De Windsor, où il resta toute la semaine, Aymeris alla chaque après-midi à Beaumont, causer avec James, se promener avec lui.

James avait déjà d’autres manières, et, plutôt que de répondre spontanément à son père, il disait: – Demandez à Father Ambrose.

Aymeris lui proposant d’aller voir les bons Watkins et «la fiancée», James n’eut plus l’air de savoir qui étaient ces gens; il était fier de son chapeau haut de forme, il ne permettait pas qu’on l’embrassât, se moquait des personnes mal vêtues: – Papa, chez qui vous habillez-vous? – fit-il, un jour qu’Aymeris portait une cravate de couleur, une veste grise et des pantalons d’un autre ton. – Un gentleman n’a que des cravates noires, le pantalon doit être comme la veste! Ou si votre veste est noire, alors le pantalon sera de fantaisie; ça pour la ville. Ici, les pères viennent en «flanelles,» quand ce n’est pas fête.

James ne faisait plus de peinture, et s’étonnait que son père ne suivît pas les chasses à courre.

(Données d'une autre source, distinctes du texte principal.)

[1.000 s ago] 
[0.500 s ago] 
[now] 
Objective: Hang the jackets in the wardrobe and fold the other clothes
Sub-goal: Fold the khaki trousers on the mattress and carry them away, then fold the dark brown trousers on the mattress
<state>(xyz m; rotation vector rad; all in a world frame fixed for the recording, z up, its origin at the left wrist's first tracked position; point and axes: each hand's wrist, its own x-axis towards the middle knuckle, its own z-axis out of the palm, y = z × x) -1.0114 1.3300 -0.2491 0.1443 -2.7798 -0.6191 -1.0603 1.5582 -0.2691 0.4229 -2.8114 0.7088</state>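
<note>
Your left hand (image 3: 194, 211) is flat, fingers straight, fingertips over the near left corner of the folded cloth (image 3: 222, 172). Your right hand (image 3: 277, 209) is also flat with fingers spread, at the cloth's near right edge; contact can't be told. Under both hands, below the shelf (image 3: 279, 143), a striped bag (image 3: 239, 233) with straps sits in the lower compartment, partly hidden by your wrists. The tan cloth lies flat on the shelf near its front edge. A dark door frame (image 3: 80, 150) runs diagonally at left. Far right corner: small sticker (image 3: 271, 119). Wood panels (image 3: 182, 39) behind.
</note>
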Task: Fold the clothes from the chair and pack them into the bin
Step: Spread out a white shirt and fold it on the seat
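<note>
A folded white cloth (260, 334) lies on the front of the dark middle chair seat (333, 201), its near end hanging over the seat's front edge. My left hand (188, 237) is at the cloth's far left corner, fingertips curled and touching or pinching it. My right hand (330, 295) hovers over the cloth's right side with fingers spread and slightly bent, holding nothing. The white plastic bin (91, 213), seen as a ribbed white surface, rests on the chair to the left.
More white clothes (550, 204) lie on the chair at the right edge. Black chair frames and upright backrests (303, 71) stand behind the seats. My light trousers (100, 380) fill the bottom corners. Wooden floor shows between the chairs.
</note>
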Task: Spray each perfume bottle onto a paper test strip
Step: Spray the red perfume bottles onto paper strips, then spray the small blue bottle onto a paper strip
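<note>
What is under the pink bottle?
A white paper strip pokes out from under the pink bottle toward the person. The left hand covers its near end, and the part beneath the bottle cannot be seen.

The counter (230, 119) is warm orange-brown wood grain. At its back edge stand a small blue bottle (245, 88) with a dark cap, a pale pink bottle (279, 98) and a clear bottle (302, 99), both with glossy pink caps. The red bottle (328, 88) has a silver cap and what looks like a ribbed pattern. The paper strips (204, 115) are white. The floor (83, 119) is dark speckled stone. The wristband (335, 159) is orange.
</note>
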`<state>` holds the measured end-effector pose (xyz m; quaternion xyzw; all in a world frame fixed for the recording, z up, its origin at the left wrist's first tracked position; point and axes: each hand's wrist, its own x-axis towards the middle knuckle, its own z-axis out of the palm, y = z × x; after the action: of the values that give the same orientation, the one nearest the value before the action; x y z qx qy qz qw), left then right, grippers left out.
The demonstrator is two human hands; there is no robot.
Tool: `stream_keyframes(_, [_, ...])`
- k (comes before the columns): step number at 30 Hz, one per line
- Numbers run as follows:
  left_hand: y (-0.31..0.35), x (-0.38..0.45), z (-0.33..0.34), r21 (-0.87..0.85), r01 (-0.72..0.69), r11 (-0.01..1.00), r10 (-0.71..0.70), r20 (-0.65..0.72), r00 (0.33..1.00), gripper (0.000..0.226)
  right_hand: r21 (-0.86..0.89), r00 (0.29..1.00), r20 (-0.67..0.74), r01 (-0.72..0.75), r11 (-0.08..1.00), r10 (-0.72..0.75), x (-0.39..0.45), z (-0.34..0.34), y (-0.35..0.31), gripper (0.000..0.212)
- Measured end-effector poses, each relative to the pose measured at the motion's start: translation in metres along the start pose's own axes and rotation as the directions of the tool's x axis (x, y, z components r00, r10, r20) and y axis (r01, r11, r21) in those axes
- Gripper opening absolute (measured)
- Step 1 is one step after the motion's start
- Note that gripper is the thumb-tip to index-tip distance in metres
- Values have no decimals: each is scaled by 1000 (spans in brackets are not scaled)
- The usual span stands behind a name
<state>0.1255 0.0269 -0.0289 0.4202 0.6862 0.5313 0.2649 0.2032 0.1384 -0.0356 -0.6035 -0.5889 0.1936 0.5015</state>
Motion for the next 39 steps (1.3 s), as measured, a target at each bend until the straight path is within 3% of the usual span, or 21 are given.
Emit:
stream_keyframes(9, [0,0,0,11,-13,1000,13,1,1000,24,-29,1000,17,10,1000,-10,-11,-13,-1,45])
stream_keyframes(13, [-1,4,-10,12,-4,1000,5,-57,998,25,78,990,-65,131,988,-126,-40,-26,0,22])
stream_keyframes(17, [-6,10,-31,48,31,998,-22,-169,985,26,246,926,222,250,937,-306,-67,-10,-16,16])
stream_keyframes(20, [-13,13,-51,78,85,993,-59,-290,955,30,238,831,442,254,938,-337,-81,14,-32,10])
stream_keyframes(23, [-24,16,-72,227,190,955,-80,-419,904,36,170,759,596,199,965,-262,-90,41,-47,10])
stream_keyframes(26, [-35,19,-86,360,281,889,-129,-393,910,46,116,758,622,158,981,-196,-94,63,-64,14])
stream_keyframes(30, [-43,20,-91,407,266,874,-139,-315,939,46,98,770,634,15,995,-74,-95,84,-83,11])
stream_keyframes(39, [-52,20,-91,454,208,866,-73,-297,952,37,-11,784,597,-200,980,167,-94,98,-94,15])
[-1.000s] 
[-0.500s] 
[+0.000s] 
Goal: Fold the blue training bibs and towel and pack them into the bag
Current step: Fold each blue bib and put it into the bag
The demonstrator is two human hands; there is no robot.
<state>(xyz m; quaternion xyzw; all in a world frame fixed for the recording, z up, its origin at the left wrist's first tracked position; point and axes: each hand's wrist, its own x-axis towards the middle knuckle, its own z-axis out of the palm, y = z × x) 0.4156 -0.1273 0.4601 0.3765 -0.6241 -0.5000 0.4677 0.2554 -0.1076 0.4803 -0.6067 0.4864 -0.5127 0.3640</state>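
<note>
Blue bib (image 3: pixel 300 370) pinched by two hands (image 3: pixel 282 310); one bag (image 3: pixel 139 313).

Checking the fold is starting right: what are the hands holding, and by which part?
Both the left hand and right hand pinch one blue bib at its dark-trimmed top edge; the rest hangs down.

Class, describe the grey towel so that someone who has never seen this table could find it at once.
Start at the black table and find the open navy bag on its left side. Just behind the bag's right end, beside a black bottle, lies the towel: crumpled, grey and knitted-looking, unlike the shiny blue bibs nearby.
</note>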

Les maîtres prièrent M. Aymeris de ne venir à Beaumont que le dimanche, mais ils le retinrent au thé, et les voisins de la villa y assistèrent. Aymeris se retira dès qu’il le put, comme Father Ambrose l’avait présenté à Edwards et à de Campo, lesquels mon ami feignit de ne pas connaître. Se sentant pris dans un nouveau réseau, il appréhenda des indiscrétions dont l’enfant et lui-même, seraient l’objet dans ce Collège choisi par les sœurs de Mrs Merrymore, où quelques Français confiaient leurs enfants, depuis la loi sur les Congrégations. L’incognito serait moins respecté que dans quelqu’une des villes de province; or Aymeris tenant avant tout à l’éducation religieuse, il se lança à la recherche d’une autre école, moins célèbre, plus distante de Londres, peut-être en Ecosse.

 

Avant d’avoir découvert un établissement «de tout repos», il m’écrivit: «… Je me fais l’effet de quelqu’un qui change de restaurant tous les jours afin de dépister le mari de sa maîtresse. J’ai connu cette crainte de me faire voir en public, du temps où mes parents vivaient; et nous sommes, avec mon pauvre petit, comme des voleurs qui ne dorment jamais sur leurs deux oreilles. James est si fier et observateur! Un mot malheureux, et il comprendrait. Il me demande parfois où est enterrée sa mère, comment elle était, si elle était bien habillée, et riche. Je comptais le lui dire un jour; maintenant que j’ai revu Rosemary, je ne lui dirai rien. Je t’ai écrit qu’il y avait en lui d’un chat sauvage; j’avais cru d’abord reconnaître l’humeur de sa mère; or c’est le tempérament de la mienne qu’il me rappelle le plus; où aurait-il pris, ailleurs que chez la pauvre maman Aymeris, le goût qu’il manifeste pour «les grandeurs»? Ses camarades de Beaumont College, dont quelques-uns portent des noms illustres, l’enorgueillissent, et il m’a supplié de l’autoriser à prendre ses vacances dans le château de Lord W… avec un de ses amis. Quand je l’ai prévenu qu’il aurait peut-être bientôt à quitter Beaumont, il a fait une grimace et déclaré qu’il y reviendrait, à pied, du bout du monde. Nos hérédités sont d’une complication! N’essayons point de les connaître… et mon enfant en a de si terribles, que je pense souvent à la phrase de mon père, avant de mourir… Notre race? Quelle race? Voici toutes mes spéculations pédagogiques, sociales, anéanties par le spectacle de cet enfant que quelques mois ont remodelé comme une boule de cette grasse cire plastique dont, quand j’étais petit, je remplissais des moules: un soldat, des poissons, un artichaut. Qu’est-ce que l’éducation? Quelle influence les parents ont-ils sur les enfants? Il est probable que je serais le même, si je n’avais pas reçu celle qu’on me donna. L’hérédité – puis un jeu perpétuel entre un déterminisme effroyable auquel je crois de plus en plus, et un libre arbitre fort restreint, mais qui existe aussi, ou alors?.. Dans quelle fichue posture nous sommes!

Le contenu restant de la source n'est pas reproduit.